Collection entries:
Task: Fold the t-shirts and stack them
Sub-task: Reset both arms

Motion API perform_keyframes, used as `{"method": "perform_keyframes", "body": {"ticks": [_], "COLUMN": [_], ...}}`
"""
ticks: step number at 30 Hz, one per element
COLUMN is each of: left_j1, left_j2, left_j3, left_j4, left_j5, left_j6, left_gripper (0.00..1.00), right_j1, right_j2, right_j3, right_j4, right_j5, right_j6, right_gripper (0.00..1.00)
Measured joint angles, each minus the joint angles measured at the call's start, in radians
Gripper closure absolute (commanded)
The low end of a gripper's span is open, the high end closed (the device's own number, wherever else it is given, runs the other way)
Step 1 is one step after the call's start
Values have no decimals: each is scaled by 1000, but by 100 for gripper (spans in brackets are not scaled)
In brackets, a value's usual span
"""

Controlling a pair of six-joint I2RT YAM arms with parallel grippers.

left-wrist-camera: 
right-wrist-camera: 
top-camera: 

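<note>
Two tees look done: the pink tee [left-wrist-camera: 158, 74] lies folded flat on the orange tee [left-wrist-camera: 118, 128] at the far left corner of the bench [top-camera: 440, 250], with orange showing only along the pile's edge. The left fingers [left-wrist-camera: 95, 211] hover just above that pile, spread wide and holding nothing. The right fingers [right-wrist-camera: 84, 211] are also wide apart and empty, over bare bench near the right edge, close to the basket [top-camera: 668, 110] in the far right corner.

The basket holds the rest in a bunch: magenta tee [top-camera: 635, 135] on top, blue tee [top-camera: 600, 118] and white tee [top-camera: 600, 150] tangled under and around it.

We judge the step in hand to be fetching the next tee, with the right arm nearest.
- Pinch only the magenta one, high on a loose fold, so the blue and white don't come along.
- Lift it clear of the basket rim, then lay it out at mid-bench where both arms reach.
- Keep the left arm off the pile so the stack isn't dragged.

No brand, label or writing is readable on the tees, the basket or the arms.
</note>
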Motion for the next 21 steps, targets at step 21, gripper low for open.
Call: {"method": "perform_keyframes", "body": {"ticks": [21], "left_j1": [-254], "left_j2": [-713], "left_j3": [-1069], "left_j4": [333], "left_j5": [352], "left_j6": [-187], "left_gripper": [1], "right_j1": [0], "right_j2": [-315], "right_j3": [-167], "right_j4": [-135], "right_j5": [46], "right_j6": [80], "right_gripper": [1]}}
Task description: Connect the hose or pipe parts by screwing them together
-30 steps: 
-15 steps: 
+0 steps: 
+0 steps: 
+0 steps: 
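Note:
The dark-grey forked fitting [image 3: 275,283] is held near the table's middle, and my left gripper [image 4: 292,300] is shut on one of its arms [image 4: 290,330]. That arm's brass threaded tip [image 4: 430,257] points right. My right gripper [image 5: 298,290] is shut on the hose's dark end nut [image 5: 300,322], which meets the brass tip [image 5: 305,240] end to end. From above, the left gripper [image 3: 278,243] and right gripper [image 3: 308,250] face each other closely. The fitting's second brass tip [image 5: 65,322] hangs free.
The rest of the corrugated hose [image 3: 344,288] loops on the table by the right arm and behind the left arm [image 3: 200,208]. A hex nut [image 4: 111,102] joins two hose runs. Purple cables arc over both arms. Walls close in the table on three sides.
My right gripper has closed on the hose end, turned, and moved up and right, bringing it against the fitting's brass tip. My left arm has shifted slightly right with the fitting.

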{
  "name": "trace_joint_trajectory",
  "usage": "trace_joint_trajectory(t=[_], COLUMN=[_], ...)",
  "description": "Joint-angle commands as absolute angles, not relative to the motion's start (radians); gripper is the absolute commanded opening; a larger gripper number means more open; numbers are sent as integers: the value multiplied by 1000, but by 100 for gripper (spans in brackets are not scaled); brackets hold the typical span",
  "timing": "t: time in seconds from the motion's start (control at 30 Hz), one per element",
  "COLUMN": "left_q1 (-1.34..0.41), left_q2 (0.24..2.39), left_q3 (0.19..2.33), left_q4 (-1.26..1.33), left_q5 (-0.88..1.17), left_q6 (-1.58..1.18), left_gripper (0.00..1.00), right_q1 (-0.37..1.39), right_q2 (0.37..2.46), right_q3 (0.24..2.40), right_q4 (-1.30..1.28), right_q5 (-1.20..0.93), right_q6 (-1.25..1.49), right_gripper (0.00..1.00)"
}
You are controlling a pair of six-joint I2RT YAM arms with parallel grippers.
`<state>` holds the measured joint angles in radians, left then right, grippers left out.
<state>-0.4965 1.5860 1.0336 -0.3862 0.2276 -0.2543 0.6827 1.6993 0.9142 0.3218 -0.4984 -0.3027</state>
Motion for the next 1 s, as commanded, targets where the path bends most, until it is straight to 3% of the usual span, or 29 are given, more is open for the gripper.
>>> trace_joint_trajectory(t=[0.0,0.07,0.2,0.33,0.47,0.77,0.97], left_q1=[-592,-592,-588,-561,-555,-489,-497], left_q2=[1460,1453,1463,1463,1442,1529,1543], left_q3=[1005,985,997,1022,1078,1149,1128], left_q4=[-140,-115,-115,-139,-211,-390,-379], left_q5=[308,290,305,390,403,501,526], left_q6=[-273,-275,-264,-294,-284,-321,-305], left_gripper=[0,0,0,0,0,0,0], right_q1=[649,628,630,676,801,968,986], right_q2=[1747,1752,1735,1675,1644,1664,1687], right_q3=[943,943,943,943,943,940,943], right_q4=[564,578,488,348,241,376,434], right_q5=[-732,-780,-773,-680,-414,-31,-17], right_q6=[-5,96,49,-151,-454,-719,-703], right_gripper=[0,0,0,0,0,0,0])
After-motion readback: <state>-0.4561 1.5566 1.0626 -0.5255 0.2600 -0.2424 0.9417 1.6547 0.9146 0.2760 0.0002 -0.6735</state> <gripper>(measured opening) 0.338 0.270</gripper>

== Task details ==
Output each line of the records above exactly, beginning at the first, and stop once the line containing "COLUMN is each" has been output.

== Response area ==
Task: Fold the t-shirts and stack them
Sub-task: Reset both arms

Motion API perform_keyframes, used as `{"method": "perform_keyframes", "body": {"ticks": [_], "COLUMN": [_], ...}}`
"""
ticks: step number at 30 Hz, one per element
COLUMN is each of: left_j1, left_j2, left_j3, left_j4, left_j5, left_j6, left_gripper (0.00..1.00), right_j1, right_j2, right_j3, right_j4, right_j5, right_j6, right_gripper (0.00..1.00)

The exercise has now been completed.